*** Records shown Section Begins ***
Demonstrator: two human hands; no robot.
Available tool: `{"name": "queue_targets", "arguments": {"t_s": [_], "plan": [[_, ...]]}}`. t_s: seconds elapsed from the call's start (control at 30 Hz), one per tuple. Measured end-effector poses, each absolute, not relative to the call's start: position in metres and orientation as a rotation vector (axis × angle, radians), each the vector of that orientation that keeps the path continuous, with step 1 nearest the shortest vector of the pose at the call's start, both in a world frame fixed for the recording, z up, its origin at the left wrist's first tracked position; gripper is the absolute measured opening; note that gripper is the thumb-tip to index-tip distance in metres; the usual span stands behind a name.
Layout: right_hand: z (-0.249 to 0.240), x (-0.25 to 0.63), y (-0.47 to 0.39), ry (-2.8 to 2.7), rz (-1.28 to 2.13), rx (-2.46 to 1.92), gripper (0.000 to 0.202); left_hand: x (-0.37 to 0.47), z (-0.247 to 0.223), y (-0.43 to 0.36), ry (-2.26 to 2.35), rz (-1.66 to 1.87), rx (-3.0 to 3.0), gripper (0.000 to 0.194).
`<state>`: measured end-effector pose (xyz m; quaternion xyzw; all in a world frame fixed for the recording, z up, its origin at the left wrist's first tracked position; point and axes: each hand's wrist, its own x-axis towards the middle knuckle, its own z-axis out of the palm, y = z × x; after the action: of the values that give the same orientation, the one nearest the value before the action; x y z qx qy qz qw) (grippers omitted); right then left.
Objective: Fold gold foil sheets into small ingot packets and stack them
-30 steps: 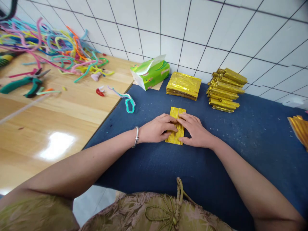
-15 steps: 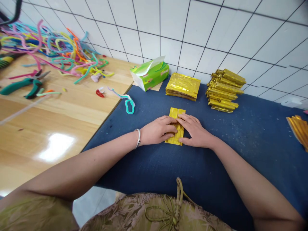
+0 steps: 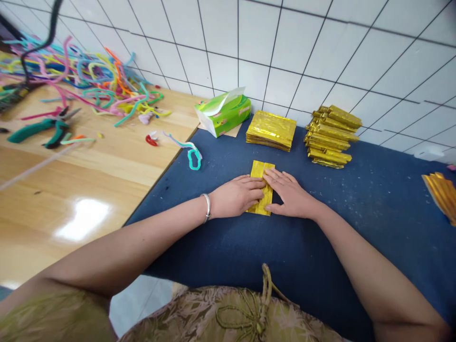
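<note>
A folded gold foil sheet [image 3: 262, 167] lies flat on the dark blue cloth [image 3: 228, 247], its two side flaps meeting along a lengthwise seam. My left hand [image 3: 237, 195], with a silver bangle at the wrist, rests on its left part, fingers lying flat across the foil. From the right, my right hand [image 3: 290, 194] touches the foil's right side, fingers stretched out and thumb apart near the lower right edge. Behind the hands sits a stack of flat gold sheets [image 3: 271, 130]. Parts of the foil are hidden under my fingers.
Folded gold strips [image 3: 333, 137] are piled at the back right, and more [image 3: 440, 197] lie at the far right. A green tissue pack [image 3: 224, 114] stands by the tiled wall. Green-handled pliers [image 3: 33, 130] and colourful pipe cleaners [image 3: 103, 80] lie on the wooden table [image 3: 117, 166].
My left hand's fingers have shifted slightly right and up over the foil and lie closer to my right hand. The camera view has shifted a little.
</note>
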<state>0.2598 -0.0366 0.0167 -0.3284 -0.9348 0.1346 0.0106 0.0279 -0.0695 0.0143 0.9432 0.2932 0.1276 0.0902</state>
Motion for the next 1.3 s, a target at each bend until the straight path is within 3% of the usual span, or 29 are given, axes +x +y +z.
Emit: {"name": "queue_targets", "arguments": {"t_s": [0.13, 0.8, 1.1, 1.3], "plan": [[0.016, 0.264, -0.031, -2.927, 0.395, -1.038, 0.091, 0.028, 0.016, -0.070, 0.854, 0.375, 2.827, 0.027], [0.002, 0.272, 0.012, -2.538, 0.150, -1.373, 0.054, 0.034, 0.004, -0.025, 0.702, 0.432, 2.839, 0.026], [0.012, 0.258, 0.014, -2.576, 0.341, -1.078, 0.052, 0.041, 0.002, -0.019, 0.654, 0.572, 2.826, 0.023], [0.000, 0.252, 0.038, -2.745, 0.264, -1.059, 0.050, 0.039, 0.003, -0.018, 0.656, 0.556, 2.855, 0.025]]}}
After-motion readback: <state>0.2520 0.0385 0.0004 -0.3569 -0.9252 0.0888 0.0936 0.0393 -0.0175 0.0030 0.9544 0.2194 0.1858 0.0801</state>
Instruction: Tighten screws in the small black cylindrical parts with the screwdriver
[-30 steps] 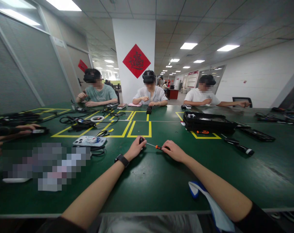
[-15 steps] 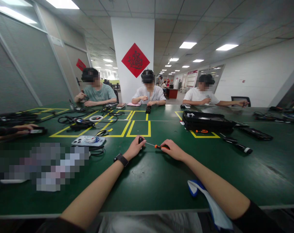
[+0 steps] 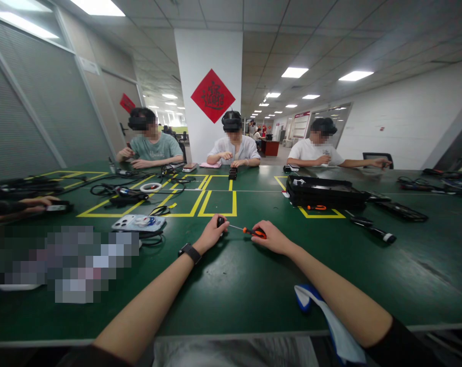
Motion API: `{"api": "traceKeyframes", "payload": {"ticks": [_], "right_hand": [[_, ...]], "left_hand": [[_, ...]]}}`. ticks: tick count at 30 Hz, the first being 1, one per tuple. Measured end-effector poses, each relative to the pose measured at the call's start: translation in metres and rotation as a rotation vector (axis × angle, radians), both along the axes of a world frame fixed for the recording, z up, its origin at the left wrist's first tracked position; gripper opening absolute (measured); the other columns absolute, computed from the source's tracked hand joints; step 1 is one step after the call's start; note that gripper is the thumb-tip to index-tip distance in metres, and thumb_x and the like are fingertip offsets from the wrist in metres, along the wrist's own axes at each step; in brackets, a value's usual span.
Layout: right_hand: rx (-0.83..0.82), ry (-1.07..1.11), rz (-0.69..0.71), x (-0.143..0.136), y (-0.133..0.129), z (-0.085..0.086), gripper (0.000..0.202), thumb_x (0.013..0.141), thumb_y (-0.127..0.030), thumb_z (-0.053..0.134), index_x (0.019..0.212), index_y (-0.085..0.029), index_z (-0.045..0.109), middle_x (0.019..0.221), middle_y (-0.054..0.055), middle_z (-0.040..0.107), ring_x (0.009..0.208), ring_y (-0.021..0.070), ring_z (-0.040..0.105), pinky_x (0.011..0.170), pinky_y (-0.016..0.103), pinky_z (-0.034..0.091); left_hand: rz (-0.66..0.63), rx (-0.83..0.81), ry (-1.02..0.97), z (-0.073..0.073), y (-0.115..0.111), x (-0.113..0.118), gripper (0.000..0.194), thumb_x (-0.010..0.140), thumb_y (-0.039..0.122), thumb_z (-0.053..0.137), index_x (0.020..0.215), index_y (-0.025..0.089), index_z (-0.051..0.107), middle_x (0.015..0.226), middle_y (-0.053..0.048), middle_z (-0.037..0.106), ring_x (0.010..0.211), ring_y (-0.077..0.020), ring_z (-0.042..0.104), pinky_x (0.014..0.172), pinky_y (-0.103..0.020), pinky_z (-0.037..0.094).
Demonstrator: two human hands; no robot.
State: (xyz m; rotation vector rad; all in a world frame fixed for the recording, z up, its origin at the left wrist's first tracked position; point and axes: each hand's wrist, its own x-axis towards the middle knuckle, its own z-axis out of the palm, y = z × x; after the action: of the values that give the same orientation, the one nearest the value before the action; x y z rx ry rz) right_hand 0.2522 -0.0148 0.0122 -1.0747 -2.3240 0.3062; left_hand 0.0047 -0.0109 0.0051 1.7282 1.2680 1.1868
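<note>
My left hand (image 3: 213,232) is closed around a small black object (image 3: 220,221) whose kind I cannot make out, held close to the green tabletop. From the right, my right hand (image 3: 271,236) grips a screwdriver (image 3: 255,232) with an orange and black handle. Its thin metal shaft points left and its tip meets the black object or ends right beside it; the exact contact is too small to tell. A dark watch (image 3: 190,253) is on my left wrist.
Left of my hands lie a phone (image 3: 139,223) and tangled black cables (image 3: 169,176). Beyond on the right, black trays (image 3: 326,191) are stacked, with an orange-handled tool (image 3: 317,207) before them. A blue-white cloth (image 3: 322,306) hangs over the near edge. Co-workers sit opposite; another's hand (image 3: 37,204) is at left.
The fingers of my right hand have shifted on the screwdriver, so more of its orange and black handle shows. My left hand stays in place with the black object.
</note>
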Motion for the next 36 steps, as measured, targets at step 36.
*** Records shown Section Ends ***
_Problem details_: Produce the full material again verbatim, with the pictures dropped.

_Exercise output_:
Demonstrator: two human hands; no robot.
Available tool: `{"name": "queue_targets", "arguments": {"t_s": [_], "plan": [[_, ...]]}}`. t_s: seconds elapsed from the call's start (control at 30 Hz), one per tuple. Measured end-effector poses, each absolute, not relative to the call's start: position in metres and orientation as a rotation vector (axis × angle, radians), each the vector of that orientation that keeps the path continuous, with step 1 nearest the shortest vector of the pose at the call's start, both in a world frame fixed for the recording, z up, its origin at the left wrist's first tracked position; gripper is the absolute measured opening; note that gripper is the thumb-tip to index-tip distance in metres; the usual span stands behind a name.
Layout: right_hand: z (-0.249 to 0.240), x (-0.25 to 0.63), y (-0.47 to 0.39), ry (-2.8 to 2.7), rz (-1.28 to 2.13), rx (-2.46 to 1.92), gripper (0.000 to 0.202); left_hand: x (-0.37 to 0.47), z (-0.247 to 0.223), y (-0.43 to 0.36), ry (-2.26 to 2.35), rz (-1.66 to 1.87), rx (-3.0 to 3.0), gripper (0.000 to 0.194).
`<state>`: measured end-effector pose (xyz m; quaternion xyzw; all in a world frame fixed for the recording, z up, its origin at the left wrist's first tracked position; point and axes: each hand's wrist, its own x-axis towards the middle knuckle, its own z-axis out of the palm, y = z × x; after the action: of the values that give the same orientation, the one nearest the value before the action; x y z qx qy qz qw) (grippers omitted); right then left.
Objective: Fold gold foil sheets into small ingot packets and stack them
-30 steps: 
-15 steps: 
+0 steps: 
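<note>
A folded gold foil sheet [image 3: 262, 167] lies flat on the dark blue cloth [image 3: 228, 247], its two side flaps meeting along a lengthwise seam. My left hand [image 3: 237, 195], with a silver bangle at the wrist, rests on its left part, fingers lying flat across the foil. From the right, my right hand [image 3: 290, 194] touches the foil's right side, fingers stretched out and thumb apart near the lower right edge. Behind the hands sits a stack of flat gold sheets [image 3: 271, 130]. Parts of the foil are hidden under my fingers.
Folded gold strips [image 3: 333, 137] are piled at the back right, and more [image 3: 440, 197] lie at the far right. A green tissue pack [image 3: 224, 114] stands by the tiled wall. Green-handled pliers [image 3: 33, 130] and colourful pipe cleaners [image 3: 103, 80] lie on the wooden table [image 3: 117, 166].
My left hand's fingers have shifted slightly right and up over the foil and lie closer to my right hand. The camera view has shifted a little.
</note>
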<state>0.2598 -0.0366 0.0167 -0.3284 -0.9348 0.1346 0.0106 0.0279 -0.0695 0.0143 0.9432 0.2932 0.1276 0.0902</state>
Motion for the next 1.3 s, a target at each bend until the straight path is within 3% of the usual span, or 29 are given, axes +x +y +z.
Emit: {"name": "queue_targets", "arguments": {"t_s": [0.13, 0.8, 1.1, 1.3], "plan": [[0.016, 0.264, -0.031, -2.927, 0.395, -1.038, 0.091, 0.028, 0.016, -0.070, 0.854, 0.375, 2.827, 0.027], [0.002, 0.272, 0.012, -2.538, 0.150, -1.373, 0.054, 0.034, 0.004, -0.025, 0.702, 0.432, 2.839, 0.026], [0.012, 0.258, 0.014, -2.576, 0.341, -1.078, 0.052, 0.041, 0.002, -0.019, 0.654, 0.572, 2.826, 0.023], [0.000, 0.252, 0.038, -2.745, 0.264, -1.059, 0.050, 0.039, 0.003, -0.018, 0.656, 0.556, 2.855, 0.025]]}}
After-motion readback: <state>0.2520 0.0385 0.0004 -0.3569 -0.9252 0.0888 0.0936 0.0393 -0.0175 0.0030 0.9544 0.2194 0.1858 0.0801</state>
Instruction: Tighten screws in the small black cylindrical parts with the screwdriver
[-30 steps] 
[-15 steps] 
[+0 steps] 
Motion API: `{"api": "traceKeyframes", "payload": {"ticks": [_], "right_hand": [[_, ...]], "left_hand": [[_, ...]]}}`. ticks: tick count at 30 Hz, the first being 1, one per tuple. Measured end-effector poses, each relative to the pose measured at the call's start: translation in metres and rotation as a rotation vector (axis × angle, radians), both along the axes of a world frame fixed for the recording, z up, its origin at the left wrist's first tracked position; gripper opening absolute (measured); the other columns absolute, computed from the source's tracked hand joints; step 1 is one step after the call's start; note that gripper is the thumb-tip to index-tip distance in metres, and thumb_x and the like are fingertip offsets from the wrist in metres, along the wrist's own axes at each step; in brackets, a value's usual span.
Layout: right_hand: rx (-0.83..0.82), ry (-1.07..1.11), rz (-0.69..0.71), x (-0.143..0.136), y (-0.133..0.129), z (-0.085..0.086), gripper (0.000..0.202), thumb_x (0.013..0.141), thumb_y (-0.127..0.030), thumb_z (-0.053..0.134), index_x (0.019..0.212), index_y (-0.085..0.029), index_z (-0.045..0.109), middle_x (0.019..0.221), middle_y (-0.054..0.055), middle_z (-0.040..0.107), ring_x (0.009..0.208), ring_y (-0.021..0.070), ring_z (-0.040..0.105), pinky_x (0.011..0.170), pinky_y (-0.016..0.103), pinky_z (-0.034..0.091); left_hand: rz (-0.66..0.63), rx (-0.83..0.81), ry (-1.02..0.97), z (-0.073..0.073), y (-0.115..0.111), x (-0.113..0.118), gripper (0.000..0.194), thumb_x (-0.010..0.140), thumb_y (-0.039..0.122), thumb_z (-0.053..0.137), index_x (0.020..0.215), index_y (-0.025..0.089), index_z (-0.051..0.107), middle_x (0.015..0.226), middle_y (-0.053..0.048), middle_z (-0.037..0.106), ring_x (0.010..0.211), ring_y (-0.077..0.020), ring_z (-0.042..0.104), pinky_x (0.014..0.172), pinky_y (-0.103..0.020), pinky_z (-0.037..0.094).
Demonstrator: two human hands; no robot.
State: (xyz m; rotation vector rad; all in a world frame fixed for the recording, z up, its origin at the left wrist's first tracked position; point and axes: each hand's wrist, its own x-axis towards the middle knuckle, its own z-axis out of the palm, y = z × x; after the action: of the values that give the same orientation, the one nearest the value before the action; x y z rx ry rz) right_hand 0.2522 -0.0148 0.0122 -1.0747 -2.3240 0.3062; left_hand 0.0047 -0.0109 0.0051 1.7282 1.2680 1.1868
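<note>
My left hand (image 3: 213,232) is closed around a small black object (image 3: 220,221) whose kind I cannot make out, held close to the green tabletop. From the right, my right hand (image 3: 271,236) grips a screwdriver (image 3: 255,232) with an orange and black handle. Its thin metal shaft points left and its tip meets the black object or ends right beside it; the exact contact is too small to tell. A dark watch (image 3: 190,253) is on my left wrist.
Left of my hands lie a phone (image 3: 139,223) and tangled black cables (image 3: 169,176). Beyond on the right, black trays (image 3: 326,191) are stacked, with an orange-handled tool (image 3: 317,207) before them. A blue-white cloth (image 3: 322,306) hangs over the near edge. Co-workers sit opposite; another's hand (image 3: 37,204) is at left.
The fingers of my right hand have shifted on the screwdriver, so more of its orange and black handle shows. My left hand stays in place with the black object.
</note>
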Motion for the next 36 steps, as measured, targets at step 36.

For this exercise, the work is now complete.